Reading Divine Love made me more attentive to the art surrounding the Christmas story, while I have been using art as a reflective tool in the parish Bible study that I lead. As we have studied the women of the Gospels on Wednesday mornings this fall, one of our spiritual disciplines has been looking at art of those stories through the practice of visio divina.

Visio divina is a “riff” on the more traditional spiritual practice of lectio divina. Rather than focusing on the biblical text and its words, it uses visual art as the medium by which God speaks to us through his Word. While acknowledging that an artist’s interpretation of a biblical story represents the artist’s perspective, limitations, and biases, taking in the artist’s vision of the story, its characters, and its themes can deepen our understanding of and appreciation of the text and lead us into prayer. We consider how through a host of artistic choices — the style of the painting, the placement of the figures, their posture and facial expressions, and the use of symbols — artists bring these stories to life in a unique way. Reflecting on art in a conversation with others can be a powerful experience, as we glean unexpected lessons from other people’s observations and insights.

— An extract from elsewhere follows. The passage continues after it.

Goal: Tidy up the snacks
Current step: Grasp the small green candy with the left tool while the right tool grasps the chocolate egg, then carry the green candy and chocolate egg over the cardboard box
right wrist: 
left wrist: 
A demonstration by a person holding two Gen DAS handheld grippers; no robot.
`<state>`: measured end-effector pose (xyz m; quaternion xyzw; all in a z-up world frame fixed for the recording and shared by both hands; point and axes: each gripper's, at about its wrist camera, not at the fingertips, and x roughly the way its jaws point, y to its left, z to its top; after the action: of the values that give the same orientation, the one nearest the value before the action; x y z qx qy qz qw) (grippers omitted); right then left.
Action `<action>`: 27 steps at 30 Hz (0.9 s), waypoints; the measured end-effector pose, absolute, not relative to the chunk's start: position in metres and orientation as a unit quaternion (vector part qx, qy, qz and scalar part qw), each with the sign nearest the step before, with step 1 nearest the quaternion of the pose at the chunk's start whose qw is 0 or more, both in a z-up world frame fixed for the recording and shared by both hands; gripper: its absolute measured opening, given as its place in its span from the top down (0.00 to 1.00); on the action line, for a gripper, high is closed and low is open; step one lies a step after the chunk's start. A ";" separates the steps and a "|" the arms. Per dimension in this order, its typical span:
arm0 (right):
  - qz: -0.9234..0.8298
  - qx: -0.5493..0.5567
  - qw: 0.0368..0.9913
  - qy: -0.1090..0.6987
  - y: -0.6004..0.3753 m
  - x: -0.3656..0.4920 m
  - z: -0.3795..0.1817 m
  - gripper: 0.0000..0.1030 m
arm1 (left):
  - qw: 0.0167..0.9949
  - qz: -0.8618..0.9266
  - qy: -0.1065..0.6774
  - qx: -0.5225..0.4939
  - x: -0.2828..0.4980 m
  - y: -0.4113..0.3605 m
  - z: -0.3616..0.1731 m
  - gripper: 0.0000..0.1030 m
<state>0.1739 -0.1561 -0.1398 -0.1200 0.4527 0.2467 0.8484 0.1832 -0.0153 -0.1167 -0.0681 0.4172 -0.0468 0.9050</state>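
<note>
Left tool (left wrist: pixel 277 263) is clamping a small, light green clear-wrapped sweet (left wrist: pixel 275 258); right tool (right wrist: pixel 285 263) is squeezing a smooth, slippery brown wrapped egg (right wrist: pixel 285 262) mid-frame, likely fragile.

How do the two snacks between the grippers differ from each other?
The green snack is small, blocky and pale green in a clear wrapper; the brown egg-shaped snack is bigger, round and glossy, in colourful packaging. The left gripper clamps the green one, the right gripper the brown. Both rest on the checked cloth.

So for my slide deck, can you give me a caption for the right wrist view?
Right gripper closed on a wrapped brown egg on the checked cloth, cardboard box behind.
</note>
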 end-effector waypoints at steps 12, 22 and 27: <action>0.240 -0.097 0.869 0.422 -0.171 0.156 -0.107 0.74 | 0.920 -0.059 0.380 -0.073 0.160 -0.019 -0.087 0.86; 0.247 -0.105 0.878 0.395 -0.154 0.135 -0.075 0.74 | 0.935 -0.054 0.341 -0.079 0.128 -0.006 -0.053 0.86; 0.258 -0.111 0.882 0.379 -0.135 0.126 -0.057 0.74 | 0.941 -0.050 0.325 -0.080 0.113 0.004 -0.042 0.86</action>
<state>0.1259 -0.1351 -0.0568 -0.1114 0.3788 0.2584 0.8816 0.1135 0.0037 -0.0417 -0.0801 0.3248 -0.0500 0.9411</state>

As I have done further research, gathering images of these stories to share in our Bible study, I have been drawn to art of the nativity from a period later than those that Drummond’s book covers — the turn of the 20th century. In particular I have been struck by the work of three artists, who sought to depict events from Scripture in a new way — Henry Ossawa Tanner, James Tissot, and Gari Melchers. Though different in their backgrounds, they had a common artistic goal: to paint with greater realism than much of the religious art that had preceded them. Tanner and Tissot both went to great lengths to do so, visiting the Holy Land in order to gain a sense of the New Testament’s original setting, landscape, and culture, so they could imagine and depict these familiar Bible stories in a way that reflected their original context.

In the spirit of visio divina, I offer the three following images as spiritual food for your reflection on Christ’s birth this Christmastide, accompanied with brief biographical information about the artist and my reflections on how these works can lead us into deeper devotion and prayer.

The Annunciation, Henry Ossawa Tanner, 1898

Tanner (1859-1937) was an African American artist. The son of an African Methodist Episcopal bishop, he made his home in Paris as an adult and took two extended trips to the Holy Land, which informed his many religious paintings.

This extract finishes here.